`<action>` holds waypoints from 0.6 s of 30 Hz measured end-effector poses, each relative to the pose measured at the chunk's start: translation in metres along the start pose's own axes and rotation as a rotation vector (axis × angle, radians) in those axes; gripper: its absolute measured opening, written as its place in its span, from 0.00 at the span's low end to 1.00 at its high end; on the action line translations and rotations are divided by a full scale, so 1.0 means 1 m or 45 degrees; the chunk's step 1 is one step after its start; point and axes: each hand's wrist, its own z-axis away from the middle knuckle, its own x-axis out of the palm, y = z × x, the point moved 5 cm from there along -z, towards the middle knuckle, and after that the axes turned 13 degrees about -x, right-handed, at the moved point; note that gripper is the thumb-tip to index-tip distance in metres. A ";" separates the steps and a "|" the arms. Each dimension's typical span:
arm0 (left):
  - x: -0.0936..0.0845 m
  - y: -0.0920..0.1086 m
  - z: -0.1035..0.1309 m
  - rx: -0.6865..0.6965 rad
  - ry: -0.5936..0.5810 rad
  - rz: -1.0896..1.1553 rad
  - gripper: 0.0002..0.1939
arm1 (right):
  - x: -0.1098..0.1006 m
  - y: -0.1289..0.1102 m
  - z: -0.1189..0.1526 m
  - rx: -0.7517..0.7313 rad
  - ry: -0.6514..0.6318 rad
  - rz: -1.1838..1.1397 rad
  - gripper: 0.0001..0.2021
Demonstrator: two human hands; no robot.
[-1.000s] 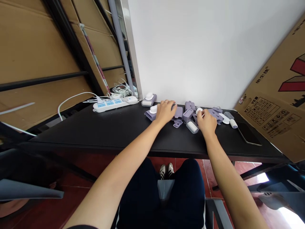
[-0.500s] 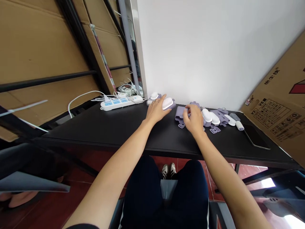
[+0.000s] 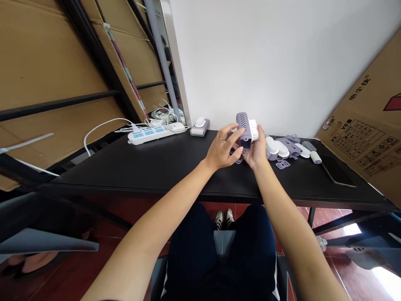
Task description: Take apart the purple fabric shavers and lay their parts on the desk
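Note:
A purple perforated case with a white-bristled scrub brush at its right side is held up just above the black tabletop. Its open hollow end faces me. My right hand is closed round the brush and case from the right and below. My left hand is at the case's left side, fingers spread and fingertips at its surface; whether they press on it I cannot tell. Behind to the left, another purple case with a white oval top lies by the wall. Right of my right hand are white oval brush pieces and purple parts.
On the left a white power strip lies with tangled cables. A phone and a small white cylinder are on the right, beside a large cardboard box. A white wall rises behind the table.
My left hand has moved right, and the white-topped purple piece it was on is no longer at that spot. My right hand now holds up the case with the brush.

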 end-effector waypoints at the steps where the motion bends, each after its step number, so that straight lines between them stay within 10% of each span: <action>1: -0.002 -0.001 -0.001 -0.052 0.034 0.004 0.31 | 0.001 0.001 0.001 0.073 -0.014 -0.077 0.41; 9: 0.002 -0.013 -0.004 -0.210 0.089 0.050 0.34 | 0.018 0.007 0.020 0.707 0.002 -0.562 0.39; 18: 0.003 -0.023 -0.003 -0.247 0.093 0.200 0.33 | 0.016 0.005 0.020 0.730 0.085 -0.609 0.21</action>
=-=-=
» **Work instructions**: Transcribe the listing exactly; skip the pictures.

» **Task result**:
`<action>` holds waypoints from 0.6 s of 30 Hz measured end-effector poses, each relative to the pose measured at the chunk's start: translation in metres along the start pose's own axes and rotation as a rotation vector (axis × angle, radians) in those axes; gripper: its absolute measured opening, written as its place in its span, from 0.00 at the span's low end to 1.00 at its high end; on the action line translations and rotations are divided by a full scale, so 1.0 means 1 m or 45 degrees; the chunk's step 1 is one step after its start; point and axes: each hand's wrist, its own z-axis away from the middle knuckle, its own x-axis out of the palm, y = z × x, the point moved 5 cm from there along -z, towards the middle knuckle, and after that the axes turned 13 degrees about -x, right-handed, at the moved point; note that gripper is the thumb-tip to index-tip distance in metres. A ";" separates the steps and a "|" the arms. Each dimension's typical span:
arm0 (left):
  - x: -0.0936..0.0845 m
  - y: -0.0920..0.1086 m
  - z: -0.1035..0.1309 m
  - rx: -0.6865..0.6965 rad
  - ry: -0.5936..0.5810 rad
  - rz: -1.0896..1.1553 rad
  - gripper: 0.0002..0.1939
arm1 (right):
  - x: -0.1098..0.1006 m
  - y: -0.1289..0.1102 m
  - z: -0.1189..0.1526 m
  - rx: -0.7517..0.7313 rad
  - ry: -0.6514..0.6318 rad
  - rz: -1.1838..1.1397 rad
  - gripper: 0.0001..0.2021
Demonstrator: two human hands; no robot.
[-1.000s] 
[-0.500s] 
[+0.000s] 
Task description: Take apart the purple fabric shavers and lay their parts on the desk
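Note:
A purple perforated case with a white-bristled scrub brush at its right side is held up just above the black tabletop. Its open hollow end faces me. My right hand is closed round the brush and case from the right and below. My left hand is at the case's left side, fingers spread and fingertips at its surface; whether they press on it I cannot tell. Behind to the left, another purple case with a white oval top lies by the wall. Right of my right hand are white oval brush pieces and purple parts.
On the left a white power strip lies with tangled cables. A phone and a small white cylinder are on the right, beside a large cardboard box. A white wall rises behind the table.
My left hand has moved right, and the white-topped purple piece it was on is no longer at that spot. My right hand now holds up the case with the brush.
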
 end-effector waypoints at the steps where the motion bends, each after its step number, so that straight lines between them stay within 10% of each span: <action>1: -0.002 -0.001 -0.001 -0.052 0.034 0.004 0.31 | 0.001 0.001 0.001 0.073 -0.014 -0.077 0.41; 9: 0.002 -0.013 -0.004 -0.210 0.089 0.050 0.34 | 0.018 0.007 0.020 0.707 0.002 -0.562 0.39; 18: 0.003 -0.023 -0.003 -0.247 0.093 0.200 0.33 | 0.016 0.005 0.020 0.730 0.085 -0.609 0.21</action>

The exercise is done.